No. Not if VA Office of General Counsel can prevent it!
"You're not veterans. Even if you were veterans before or after Reserve duty or even veterans in both situations, you're not veterans for purposes of Agent Orange exposure unless you qualify as such during your Reserve tour."
That was the VA Office of General Counsel talking last Thursday at the Senate Russell Building, defending its views in front of veterans service organizations, Yale School of Law, House and Senate staffers, the media and others. The legal definition of "veteran" was raised as a stumbling block in our path to VA health care and other benefits.
Of course, this element of the puzzle could have been raised long ago and resolved, but for some reason, VA has a record of throwing obstacles one after the other, rather than putting everything on the table for the puzzle to be seen in one piece. Having resolved the scientific question of exposure through the Institute of Medicine C-123 report released in January 2015 (a process first discussed and promised the veterans in 2012,) VA OGC identified the statutory definition of "veteran" as its next barrier to our claims.
It turns out that VA benefits are available for Reserve and Guard members only if injured during Reserve duty, or if the servicemember completes a period of recall to Active Duty during the period in question. It is the view that Reserve and Guard, even if legally qualified as veterans before or after the period in question, are not "veterans" under the law unless they meet this criteria.
Example: a Reservist sent to duty in West Africa returns home and reverts to civilian status, develops ebola two weeks later. but is not a "veteran." Reason: because the illness or injury didn't actually manifest itself while the person was in uniform, even though the exposure occurred during Reserve duty. As ridiculous as this sounds, this exact scenario was run past VA Office of General Counsel and they agreed: VA actually would refuse care to an ebola-exposed Reservist.
The example closely parallels our Agent Orange problem. We were exposed to the toxin dioxin in Agent Orange during the C-123 years of 1972-1982. However, soft tissue sarcomas and other Agent Orange illnesses don't manifest themselves overnight, but instead can take decades for the exposure to be manifested in disease.
VA says because we didn't actually develop prostate cancer during a drill UTA, we were not injured in our Reserve status and therefore are not seen by VA as "veterans" for purposes of protection.

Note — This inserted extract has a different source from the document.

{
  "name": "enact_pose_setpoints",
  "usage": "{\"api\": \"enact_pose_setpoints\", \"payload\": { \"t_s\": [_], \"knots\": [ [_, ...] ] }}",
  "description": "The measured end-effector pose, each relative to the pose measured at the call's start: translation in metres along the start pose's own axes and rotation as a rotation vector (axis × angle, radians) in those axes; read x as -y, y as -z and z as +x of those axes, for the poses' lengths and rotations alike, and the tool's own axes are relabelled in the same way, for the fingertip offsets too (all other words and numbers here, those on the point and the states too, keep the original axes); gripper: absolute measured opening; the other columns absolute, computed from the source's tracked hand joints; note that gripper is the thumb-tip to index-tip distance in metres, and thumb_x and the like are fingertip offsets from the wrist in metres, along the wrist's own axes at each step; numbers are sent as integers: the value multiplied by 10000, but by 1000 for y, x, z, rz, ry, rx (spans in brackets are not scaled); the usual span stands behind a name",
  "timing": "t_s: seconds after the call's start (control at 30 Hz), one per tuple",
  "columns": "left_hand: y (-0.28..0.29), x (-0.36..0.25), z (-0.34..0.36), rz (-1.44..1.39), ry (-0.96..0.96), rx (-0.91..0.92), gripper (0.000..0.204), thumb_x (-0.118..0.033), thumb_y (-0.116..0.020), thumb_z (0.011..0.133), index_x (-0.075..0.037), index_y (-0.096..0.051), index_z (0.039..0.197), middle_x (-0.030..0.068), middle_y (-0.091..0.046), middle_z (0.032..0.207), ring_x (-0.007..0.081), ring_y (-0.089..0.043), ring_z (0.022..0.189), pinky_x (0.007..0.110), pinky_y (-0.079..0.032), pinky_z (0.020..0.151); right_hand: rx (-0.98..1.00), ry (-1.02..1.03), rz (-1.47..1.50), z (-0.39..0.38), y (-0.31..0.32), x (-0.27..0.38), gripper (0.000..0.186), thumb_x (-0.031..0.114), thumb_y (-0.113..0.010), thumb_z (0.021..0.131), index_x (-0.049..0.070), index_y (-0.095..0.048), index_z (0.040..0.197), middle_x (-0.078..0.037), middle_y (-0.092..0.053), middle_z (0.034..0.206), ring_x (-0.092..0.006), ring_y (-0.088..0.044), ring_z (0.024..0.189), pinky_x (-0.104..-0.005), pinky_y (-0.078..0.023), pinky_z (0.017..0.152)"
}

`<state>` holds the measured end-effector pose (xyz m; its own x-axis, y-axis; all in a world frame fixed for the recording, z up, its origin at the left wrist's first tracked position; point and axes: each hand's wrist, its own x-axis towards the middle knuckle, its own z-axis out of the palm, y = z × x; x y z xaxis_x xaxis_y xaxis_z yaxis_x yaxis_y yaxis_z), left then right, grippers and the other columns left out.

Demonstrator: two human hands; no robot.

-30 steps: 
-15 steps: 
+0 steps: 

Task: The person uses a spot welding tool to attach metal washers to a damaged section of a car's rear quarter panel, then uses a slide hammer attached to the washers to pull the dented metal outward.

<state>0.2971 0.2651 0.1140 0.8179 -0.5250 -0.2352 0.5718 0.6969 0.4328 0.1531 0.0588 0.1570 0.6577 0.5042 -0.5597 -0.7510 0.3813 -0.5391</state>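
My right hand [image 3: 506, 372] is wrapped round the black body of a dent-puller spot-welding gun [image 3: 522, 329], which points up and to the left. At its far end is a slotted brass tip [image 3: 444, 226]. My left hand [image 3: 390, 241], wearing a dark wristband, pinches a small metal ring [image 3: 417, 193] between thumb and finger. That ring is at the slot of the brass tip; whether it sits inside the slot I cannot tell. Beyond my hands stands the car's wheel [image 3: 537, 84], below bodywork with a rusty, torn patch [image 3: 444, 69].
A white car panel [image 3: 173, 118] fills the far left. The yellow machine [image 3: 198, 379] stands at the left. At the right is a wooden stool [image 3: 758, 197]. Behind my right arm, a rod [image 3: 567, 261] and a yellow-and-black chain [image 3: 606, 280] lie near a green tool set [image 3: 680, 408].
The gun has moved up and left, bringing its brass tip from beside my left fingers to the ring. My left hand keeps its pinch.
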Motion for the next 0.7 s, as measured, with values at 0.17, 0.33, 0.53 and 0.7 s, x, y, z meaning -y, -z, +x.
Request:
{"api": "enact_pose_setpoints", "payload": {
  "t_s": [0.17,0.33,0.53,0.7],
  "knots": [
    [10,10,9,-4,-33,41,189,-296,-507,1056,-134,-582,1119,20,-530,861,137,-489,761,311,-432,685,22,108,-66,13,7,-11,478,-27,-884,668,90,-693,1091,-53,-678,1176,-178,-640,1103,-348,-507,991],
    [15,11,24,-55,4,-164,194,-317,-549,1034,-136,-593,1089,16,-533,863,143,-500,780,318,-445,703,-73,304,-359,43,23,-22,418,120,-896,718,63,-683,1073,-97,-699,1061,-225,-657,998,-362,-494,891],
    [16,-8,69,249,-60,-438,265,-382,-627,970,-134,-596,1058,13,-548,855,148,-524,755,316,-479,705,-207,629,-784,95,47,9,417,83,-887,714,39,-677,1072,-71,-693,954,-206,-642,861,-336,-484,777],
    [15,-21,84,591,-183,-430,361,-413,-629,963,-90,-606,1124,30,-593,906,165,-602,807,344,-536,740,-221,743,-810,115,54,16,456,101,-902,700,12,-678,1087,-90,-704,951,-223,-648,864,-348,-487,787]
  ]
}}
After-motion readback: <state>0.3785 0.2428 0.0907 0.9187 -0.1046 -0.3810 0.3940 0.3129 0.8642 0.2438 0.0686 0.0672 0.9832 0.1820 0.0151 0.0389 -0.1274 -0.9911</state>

An exposure to a Reservist which doesn't cause an immediate injury doesn't qualify the Reservist as injured and therefore a veteran under the law.
As you can imagine, this extremely restrictive OGC view didn't go unchallenged last Thursday. Rather, everyone present was of one voice: exposed C-123 servicemembers are veterans and are due VA care and benefits. There are a couple foundations for this challenge: in 2002 VA Office of General Counsel provided a formal precedent-setting option that a Navy Reservist given an anthrax vaccine who later developed serious illness qualified as a veteran. It held that the vaccine was a foreign substance which injured her at the time of inoculation, even though the complications became evident years later. Our point: dioxin is a foreign substance which injured us.
VA OGC didn't take this quietly, Instead, they did the amazing thing of declaring their 2002 decision to be in error and therefore not applicable to the C-123. Nobody there was willing to let VA cherry-pick or redefine their own references and it was clear any final solution doing that was headed straight for court.
Still, the conference ended without degenerating into total chaos. VA OGC agreed that proposed legislation would be withdrawn, and to rethink the opposing arguments, especially in light of the unified front against the VA position. VA also came to realize that somehow language had been inserted in the proposed legislation barring retroactive claim awards, even if those claims had been in their system for many years.
"Active Service Criteria for Veteran Status (from the Congressional Research Service
“An applicant for VA benefits must have “active military, naval, or air service” to be considered a veteran for most VA benefits. However, not all types of service are considered active military service for this purpose.
In general, active service means full-time service, other than active duty for training, as a member of the Army, Navy, Air Force, Marine Corps, Coast Guard, or as a commissioned officer of the Public Health Service, the Environmental Science Services Administration or the National Oceanic and Atmospheric Administration, or its predecessor, the Coast and Geodetic Survey.
Active service also includes a period of active duty for training during which the person was disabled or died from an injury or disease incurred or aggravated in the line of duty and any period of inactive duty for training during which the person was disabled or died from an injury incurred or aggravated in the line of duty or from certain health conditions incurred during the training.
Additional circumstances of service, and whether they are deemed to be active military service, are set out in law. For example, if on authorized travel to and from the performance of active duty training or inactive duty for training, a person is disabled or dies while proceeding directly to or returning from such duty, the duty will be considered to be active duty for training or inactive duty for training."